What the task asks
From the entries that follow, copy each line containing the word "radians".

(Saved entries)
+++

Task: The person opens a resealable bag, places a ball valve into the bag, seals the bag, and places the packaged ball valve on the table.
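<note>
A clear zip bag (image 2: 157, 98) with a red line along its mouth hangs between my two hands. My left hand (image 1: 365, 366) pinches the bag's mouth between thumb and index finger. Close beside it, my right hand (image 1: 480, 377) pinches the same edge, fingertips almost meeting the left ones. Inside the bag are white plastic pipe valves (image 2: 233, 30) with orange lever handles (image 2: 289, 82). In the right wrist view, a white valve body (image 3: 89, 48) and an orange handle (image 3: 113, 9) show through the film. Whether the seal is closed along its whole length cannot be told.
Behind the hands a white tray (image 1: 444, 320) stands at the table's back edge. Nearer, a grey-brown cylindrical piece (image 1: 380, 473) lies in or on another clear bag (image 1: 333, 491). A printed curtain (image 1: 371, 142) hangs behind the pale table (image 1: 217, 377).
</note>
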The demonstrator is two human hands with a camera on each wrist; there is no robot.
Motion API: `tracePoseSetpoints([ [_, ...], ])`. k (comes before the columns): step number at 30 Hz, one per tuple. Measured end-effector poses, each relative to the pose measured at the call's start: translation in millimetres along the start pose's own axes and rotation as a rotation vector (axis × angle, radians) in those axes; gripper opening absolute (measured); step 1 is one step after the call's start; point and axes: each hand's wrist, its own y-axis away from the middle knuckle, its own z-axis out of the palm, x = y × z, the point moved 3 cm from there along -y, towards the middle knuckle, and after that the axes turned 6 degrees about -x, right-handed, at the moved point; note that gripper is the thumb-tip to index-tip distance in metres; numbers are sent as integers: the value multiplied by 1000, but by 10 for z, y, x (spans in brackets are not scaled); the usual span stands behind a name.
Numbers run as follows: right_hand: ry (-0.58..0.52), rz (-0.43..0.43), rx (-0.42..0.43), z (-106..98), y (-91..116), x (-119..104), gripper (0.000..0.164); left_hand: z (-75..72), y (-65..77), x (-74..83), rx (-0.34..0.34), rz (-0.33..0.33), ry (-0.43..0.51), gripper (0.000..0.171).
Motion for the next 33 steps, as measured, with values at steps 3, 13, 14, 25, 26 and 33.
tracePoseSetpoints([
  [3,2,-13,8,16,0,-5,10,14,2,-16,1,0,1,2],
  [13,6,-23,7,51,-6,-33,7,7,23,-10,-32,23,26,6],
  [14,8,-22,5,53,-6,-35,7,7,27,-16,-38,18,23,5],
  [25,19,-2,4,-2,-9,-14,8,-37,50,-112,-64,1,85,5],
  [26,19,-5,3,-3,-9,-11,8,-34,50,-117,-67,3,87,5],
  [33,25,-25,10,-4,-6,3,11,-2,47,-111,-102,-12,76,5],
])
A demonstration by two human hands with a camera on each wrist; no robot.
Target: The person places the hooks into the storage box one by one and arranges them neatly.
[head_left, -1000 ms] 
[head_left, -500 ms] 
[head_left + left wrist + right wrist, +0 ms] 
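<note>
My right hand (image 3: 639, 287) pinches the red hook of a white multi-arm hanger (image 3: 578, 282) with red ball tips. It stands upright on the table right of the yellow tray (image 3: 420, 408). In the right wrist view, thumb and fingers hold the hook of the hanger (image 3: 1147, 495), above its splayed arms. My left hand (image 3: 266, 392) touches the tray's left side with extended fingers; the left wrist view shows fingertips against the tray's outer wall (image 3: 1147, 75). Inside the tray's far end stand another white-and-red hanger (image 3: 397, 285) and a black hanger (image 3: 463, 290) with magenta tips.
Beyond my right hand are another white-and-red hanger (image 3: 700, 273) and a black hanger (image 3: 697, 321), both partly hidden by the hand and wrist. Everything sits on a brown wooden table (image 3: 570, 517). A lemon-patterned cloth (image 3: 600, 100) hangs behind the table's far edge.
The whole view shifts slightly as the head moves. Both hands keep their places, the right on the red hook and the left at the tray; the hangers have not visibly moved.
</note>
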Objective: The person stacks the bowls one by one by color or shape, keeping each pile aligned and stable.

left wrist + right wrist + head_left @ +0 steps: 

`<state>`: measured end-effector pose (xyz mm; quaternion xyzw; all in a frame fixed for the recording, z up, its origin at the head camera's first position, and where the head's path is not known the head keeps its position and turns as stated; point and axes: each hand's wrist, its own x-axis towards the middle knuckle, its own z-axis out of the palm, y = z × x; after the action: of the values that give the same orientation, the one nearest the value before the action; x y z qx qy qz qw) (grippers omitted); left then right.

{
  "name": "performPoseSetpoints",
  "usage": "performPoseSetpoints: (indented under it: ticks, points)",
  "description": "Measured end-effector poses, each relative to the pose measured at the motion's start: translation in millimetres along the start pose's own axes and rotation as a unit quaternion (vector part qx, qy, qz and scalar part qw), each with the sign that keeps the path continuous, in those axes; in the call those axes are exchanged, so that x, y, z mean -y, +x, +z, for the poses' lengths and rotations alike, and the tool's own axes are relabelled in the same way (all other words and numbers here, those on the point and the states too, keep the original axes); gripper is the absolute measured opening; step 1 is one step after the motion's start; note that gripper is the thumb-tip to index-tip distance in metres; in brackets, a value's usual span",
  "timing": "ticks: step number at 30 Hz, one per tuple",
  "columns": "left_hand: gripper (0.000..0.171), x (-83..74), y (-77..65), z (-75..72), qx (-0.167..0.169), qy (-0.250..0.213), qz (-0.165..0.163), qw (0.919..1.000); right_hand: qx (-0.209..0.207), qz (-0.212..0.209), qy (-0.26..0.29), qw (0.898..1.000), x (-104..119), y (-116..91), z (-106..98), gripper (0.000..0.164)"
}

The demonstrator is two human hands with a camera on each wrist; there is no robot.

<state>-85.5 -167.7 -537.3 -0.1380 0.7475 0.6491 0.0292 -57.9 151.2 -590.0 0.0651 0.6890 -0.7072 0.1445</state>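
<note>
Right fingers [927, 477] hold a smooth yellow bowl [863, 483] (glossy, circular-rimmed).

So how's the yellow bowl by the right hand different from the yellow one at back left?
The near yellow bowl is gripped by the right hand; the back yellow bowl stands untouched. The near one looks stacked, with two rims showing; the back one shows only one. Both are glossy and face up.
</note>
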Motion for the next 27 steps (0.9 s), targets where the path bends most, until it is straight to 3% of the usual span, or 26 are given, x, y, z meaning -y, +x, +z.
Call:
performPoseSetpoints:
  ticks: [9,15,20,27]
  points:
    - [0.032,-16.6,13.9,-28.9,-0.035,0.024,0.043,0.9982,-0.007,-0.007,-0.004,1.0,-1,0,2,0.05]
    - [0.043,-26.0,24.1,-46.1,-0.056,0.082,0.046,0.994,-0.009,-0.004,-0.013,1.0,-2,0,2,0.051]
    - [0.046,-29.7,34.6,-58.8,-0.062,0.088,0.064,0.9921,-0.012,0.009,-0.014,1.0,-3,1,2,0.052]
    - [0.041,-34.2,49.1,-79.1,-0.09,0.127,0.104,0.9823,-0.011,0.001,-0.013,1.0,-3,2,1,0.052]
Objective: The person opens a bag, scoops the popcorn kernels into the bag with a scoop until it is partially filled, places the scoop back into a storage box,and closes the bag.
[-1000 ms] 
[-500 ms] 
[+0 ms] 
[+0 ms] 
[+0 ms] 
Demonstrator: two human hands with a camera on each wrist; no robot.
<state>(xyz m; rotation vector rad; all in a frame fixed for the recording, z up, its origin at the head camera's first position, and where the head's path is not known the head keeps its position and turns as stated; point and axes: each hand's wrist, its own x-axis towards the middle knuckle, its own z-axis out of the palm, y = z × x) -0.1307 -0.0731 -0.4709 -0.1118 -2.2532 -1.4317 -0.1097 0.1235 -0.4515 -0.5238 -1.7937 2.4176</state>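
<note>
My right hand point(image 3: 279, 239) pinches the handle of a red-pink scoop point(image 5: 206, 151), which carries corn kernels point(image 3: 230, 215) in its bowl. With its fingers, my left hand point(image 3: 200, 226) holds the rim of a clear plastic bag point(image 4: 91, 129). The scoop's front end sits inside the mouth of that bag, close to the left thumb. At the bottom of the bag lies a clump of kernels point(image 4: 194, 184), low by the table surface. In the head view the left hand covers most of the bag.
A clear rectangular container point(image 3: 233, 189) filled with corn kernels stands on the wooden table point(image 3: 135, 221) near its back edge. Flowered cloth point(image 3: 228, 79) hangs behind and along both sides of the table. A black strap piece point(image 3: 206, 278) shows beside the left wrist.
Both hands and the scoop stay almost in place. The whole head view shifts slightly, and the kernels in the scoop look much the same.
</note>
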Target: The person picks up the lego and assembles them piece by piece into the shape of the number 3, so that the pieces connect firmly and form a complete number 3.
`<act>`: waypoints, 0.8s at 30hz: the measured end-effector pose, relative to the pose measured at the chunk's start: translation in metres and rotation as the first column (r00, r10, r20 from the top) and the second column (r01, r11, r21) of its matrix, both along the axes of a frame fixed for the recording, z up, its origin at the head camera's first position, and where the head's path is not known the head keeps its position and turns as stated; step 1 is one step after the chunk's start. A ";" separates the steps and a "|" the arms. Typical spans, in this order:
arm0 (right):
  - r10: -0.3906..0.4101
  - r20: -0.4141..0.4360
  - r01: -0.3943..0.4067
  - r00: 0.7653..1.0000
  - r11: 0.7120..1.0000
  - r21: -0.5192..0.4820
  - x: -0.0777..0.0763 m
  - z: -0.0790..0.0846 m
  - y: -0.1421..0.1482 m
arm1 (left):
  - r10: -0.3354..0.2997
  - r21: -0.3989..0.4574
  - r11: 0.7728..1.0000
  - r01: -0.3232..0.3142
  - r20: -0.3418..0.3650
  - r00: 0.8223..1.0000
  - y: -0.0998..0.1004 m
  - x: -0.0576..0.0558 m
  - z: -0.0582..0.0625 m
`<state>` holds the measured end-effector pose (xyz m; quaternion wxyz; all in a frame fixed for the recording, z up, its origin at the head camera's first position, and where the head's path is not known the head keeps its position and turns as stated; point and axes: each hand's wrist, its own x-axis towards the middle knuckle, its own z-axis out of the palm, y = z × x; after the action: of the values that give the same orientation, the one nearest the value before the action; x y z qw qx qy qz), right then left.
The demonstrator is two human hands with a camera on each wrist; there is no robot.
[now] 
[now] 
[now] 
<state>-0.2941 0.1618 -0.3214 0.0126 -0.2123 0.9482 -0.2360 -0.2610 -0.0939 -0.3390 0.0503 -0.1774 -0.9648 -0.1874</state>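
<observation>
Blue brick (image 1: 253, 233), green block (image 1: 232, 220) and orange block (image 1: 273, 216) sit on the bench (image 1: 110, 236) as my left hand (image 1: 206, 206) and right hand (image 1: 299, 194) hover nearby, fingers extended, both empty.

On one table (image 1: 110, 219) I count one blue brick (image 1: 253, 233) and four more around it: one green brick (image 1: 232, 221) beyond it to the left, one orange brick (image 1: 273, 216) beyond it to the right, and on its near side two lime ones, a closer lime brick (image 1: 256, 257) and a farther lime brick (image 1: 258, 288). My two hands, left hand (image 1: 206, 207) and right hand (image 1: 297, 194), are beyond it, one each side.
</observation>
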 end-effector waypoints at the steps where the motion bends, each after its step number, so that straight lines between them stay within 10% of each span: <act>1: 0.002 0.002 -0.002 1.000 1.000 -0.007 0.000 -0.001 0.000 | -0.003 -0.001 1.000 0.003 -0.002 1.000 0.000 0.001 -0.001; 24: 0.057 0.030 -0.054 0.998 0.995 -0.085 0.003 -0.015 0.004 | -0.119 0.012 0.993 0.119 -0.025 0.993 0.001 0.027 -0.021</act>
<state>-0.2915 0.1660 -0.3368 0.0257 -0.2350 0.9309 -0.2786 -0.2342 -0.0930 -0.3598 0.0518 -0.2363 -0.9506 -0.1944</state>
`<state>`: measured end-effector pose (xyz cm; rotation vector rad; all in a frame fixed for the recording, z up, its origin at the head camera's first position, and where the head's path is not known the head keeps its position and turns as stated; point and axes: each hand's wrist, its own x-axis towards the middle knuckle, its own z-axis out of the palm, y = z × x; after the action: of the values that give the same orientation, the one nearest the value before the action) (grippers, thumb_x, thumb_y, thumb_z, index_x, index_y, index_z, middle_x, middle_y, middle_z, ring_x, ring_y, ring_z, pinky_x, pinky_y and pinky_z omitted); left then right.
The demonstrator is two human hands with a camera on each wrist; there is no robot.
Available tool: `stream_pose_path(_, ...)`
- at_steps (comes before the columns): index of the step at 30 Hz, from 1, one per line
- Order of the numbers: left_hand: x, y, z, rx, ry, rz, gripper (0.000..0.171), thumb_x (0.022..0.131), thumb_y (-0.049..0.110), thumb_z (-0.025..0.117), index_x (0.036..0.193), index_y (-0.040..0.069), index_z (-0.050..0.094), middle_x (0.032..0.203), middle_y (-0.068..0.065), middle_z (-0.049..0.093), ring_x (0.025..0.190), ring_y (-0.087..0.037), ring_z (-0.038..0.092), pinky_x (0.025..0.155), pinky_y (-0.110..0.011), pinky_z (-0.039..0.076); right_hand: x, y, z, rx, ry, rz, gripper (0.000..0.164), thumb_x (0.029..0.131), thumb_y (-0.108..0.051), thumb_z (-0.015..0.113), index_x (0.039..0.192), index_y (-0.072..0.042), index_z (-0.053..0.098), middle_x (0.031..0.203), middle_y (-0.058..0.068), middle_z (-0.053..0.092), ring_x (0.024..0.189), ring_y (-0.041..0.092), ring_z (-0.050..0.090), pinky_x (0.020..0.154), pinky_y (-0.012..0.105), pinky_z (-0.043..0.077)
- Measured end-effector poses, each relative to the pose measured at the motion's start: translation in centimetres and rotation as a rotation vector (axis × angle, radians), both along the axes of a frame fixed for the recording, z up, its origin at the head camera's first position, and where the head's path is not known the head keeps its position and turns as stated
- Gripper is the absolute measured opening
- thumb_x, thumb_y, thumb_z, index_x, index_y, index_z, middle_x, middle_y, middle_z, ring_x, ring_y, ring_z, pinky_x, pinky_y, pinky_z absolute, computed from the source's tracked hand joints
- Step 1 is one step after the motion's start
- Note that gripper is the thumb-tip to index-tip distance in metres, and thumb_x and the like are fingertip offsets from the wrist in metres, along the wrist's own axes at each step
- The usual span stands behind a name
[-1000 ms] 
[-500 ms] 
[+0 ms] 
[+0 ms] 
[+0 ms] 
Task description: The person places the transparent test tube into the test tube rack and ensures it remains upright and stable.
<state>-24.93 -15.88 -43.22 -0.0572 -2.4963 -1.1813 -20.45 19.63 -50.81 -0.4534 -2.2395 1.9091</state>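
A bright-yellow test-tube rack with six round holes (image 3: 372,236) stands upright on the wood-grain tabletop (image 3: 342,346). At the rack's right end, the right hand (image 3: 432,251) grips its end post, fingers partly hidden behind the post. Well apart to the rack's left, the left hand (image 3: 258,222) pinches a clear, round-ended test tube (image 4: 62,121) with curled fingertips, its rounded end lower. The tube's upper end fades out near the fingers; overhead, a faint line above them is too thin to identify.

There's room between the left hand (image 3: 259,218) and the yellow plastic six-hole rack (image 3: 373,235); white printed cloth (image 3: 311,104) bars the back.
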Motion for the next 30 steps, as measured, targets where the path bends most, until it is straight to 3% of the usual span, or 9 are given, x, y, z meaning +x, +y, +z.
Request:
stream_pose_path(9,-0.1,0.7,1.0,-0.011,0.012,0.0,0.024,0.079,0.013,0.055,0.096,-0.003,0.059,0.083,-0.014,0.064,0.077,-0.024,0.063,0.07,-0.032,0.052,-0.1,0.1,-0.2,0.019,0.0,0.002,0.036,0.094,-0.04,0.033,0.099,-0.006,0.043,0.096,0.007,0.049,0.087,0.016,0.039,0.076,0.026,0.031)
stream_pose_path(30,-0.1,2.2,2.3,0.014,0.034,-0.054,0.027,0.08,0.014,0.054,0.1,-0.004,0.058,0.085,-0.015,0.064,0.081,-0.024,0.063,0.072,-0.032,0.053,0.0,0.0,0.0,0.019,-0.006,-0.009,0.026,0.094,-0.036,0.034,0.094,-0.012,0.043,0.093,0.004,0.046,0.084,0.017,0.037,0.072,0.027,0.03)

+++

Solution for this exercise
Motion API: `tracePoseSetpoints([ [_, ...], ])`. k (comes before the columns): step number at 30 Hz, one per tuple. Measured end-effector poses, each relative to the pose measured at the call's start: translation in millimetres along the start pose's own axes and rotation as a rotation vector (axis × angle, radians) in those axes; gripper opening absolute (measured); step 1 is one step after the call's start; point and axes: each hand's wrist, its own y-axis away from the middle knuckle, its own z-axis out of the palm, x = y × z, the point moved 3 cm from there along -y, towards the middle knuckle, and after that the axes turned 6 degrees about -x, right-handed, at the moved point; note that gripper is the thumb-tip to index-tip distance in metres; numbers are sent as integers: the value multiplied by 1000, but by 10 for z, y, x (spans in brackets are not scaled); the usual span stands behind a name.
- Measured end-effector poses, each relative to the pose measured at the motion's start: translation in centimetres and rotation as a rotation vector (axis × angle, radians), both along the axes of a frame fixed for the recording, z up, its origin at the head camera's first position, and where the head's path is not known the head keeps its position and turns as stated

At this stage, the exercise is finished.